Sentenza storica del Tribunale dell’Aia: Shell dovrà tagliare le emissioni del 45% entro il 2030

Il colosso petrolifero Shell dovrà tagliare le emissioni di anidride carbonica del 45% entro il 2030 rispetto ai livelli del 2019. Un verdetto che, emesso da un Tribunale dell’Aia, potrebbe avere, secondo diversi analisti ed osservatori (come Bloomberg), implicazioni per tutte le aziende del settore, anche perché di cause simili ce ne sono circa 1.800 nelle aule giudiziarie di tutto il mondo, secondo il Climate Change Litigation Databases (climatecasechart.com).

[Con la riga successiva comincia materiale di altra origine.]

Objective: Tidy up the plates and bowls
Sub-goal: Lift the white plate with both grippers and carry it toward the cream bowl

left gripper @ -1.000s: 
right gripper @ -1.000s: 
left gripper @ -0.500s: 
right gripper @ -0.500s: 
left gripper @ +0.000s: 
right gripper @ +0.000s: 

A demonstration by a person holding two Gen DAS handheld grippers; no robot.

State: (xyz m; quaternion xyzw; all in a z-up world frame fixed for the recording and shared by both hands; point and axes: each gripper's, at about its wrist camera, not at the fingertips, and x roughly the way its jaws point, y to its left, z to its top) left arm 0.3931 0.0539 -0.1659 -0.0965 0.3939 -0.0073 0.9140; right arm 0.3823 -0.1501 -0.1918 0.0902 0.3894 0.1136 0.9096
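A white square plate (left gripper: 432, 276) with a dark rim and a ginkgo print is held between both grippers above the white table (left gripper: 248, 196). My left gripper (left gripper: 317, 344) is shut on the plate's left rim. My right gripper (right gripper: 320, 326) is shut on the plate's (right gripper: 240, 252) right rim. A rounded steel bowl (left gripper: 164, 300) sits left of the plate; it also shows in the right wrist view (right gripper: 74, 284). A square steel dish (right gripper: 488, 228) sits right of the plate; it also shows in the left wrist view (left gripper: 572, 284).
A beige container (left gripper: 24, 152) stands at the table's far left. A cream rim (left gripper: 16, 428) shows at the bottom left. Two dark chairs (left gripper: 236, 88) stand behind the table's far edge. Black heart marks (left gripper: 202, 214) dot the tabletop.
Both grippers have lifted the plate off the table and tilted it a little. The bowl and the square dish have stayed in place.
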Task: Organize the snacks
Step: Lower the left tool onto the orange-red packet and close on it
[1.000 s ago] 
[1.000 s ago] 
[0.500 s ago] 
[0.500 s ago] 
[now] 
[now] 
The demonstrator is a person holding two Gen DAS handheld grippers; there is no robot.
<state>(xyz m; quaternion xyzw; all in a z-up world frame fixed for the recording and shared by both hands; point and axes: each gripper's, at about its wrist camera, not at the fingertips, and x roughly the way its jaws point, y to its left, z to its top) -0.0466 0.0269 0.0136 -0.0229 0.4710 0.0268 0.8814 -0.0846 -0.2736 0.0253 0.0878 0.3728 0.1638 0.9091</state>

La sentenza, alla quale la Royal Dutch Shell dovrebbe appellarsi, viene ritenuta una grande vittoria sia dai 17.000 cittadini olandesi costituitesi parte civile sia dagli ambientalisti, con in testa alcune ONG tra cui Friends of the Earth e Greenpeace, che avevano mosso la causa due anni fa.
La motivazione era che la nota multinazionale, la cui sede mondiale si trova proprio all’Aia nei Paesi Bassi, avrebbe dovuto adeguarsi agli impegni di riduzione delle emissioni dell'accordo di Parigi sul clima del 2015, impegni che indicano l'obiettivo del mantenimento dell'aumento della temperatura media globale entro i due gradi, puntando a scendere a 1,5 gradi.
«La causa climatica contro Shell è unica, perché è la prima volta nella storia che la giustizia è chiamata a ordinare ad una impresa di emettere meno CO2, modificando la propria politica», hanno detto le ONG coinvolte.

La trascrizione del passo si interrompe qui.